C'est en effet un souci pour nous. L'actionnariat individuel direct est une force pour les entreprises et, pendant la crise, il a d'ailleurs bien résisté. Je crois qu'il faut alimenter la cote de Paris à la fois avec de nouveaux actionnaires mais aussi avec des titres nouveaux. Aujourd'hui a lieu la première introduction en bourse à Paris en 2014 ; il s'agit d'une de nos filiales, GTT, spécialisé dans le gaz liquéfié. Nous avions préalablement mis en concurrence théorique plusieurs places boursières - même si je me serais opposé à ce qu'elle soit cotée ailleurs qu'à Paris -, mais le choix s'est de toute façon porté vers Euronext, qui présentait les meilleures conditions. Euronext est, dans les conditions actuelles, très compétitive. Ce qui va bien, c'est Euronext et ce qui va moins bien, c'est la Place.
S'agissant de la fiscalité, je crois qu'elle est « à l'envers » depuis longtemps. Il est dans la culture française de privilégier fiscalement le Livret A et l'assurance-vie - qui finance essentiellement l'Etat -, qui sont des produits sacrés, liquides, de court terme et sans risque, et d'avoir des réticences à mettre en place des fonds de pension par exemple. Le résultat en est qu'il y a un manque de source française de fonds propres venant alimenter le marché des actions, ce qui est dommageable aux entreprises car cela induit une différence de valorisation par rapport aux marchés disposant d'importants flux entrants de capitaux, désireux de s'investir dans le marché à risque des actions, ce qui donne plus de flexibilité aux entreprises pour s'engager dans des stratégies d'alliances ou d'achat.

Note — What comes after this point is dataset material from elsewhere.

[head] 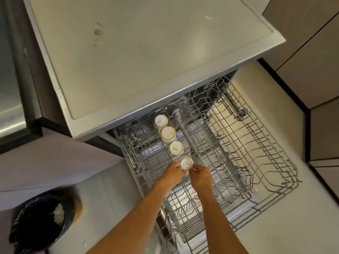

Concernant la stratégie à moyen terme d'Euronext, nous sommes profondément européens et nous serions favorables, dans son principe, à une grande bourse de la zone euro. Mais cela dépend des conditions. Lors de la première tentative de rapprochement, en pratique, Deutsche Börse voulait racheter Euronext pour tout rapatrier à Francfort et, disait son directeur, « éteindre la lumière » à Paris : ce n'est évidemment pas notre modèle de bourse de proximité, qui comprenne nos spécificités. Nous sommes d'accord pour une alliance, mais pas pour une absorption : nous avions alors participé financièrement pour éviter cela.
Pour répondre à Éric Bocquet, je crois que beaucoup de leçons ont été tirées de la crise et du G 20. Nous avons désormais des règles sophistiquées en matière de régulation, parfois presque trop, dont certaines, très dures, sont d'ailleurs appliquées avec plus de zèle en Europe qu'aux Etats-Unis, qui atténuent ou retardent la mise en oeuvre de certains dispositifs contraignants - je pense notamment à Bâle III. En conséquence, on assiste au développement de très grandes banques américaines universelles, alors que la réforme bancaire du commissaire Michel Barnier vise à séparer de façon trop importante, à nos yeux, entre les activités de crédit et les activités de banque d'affaires.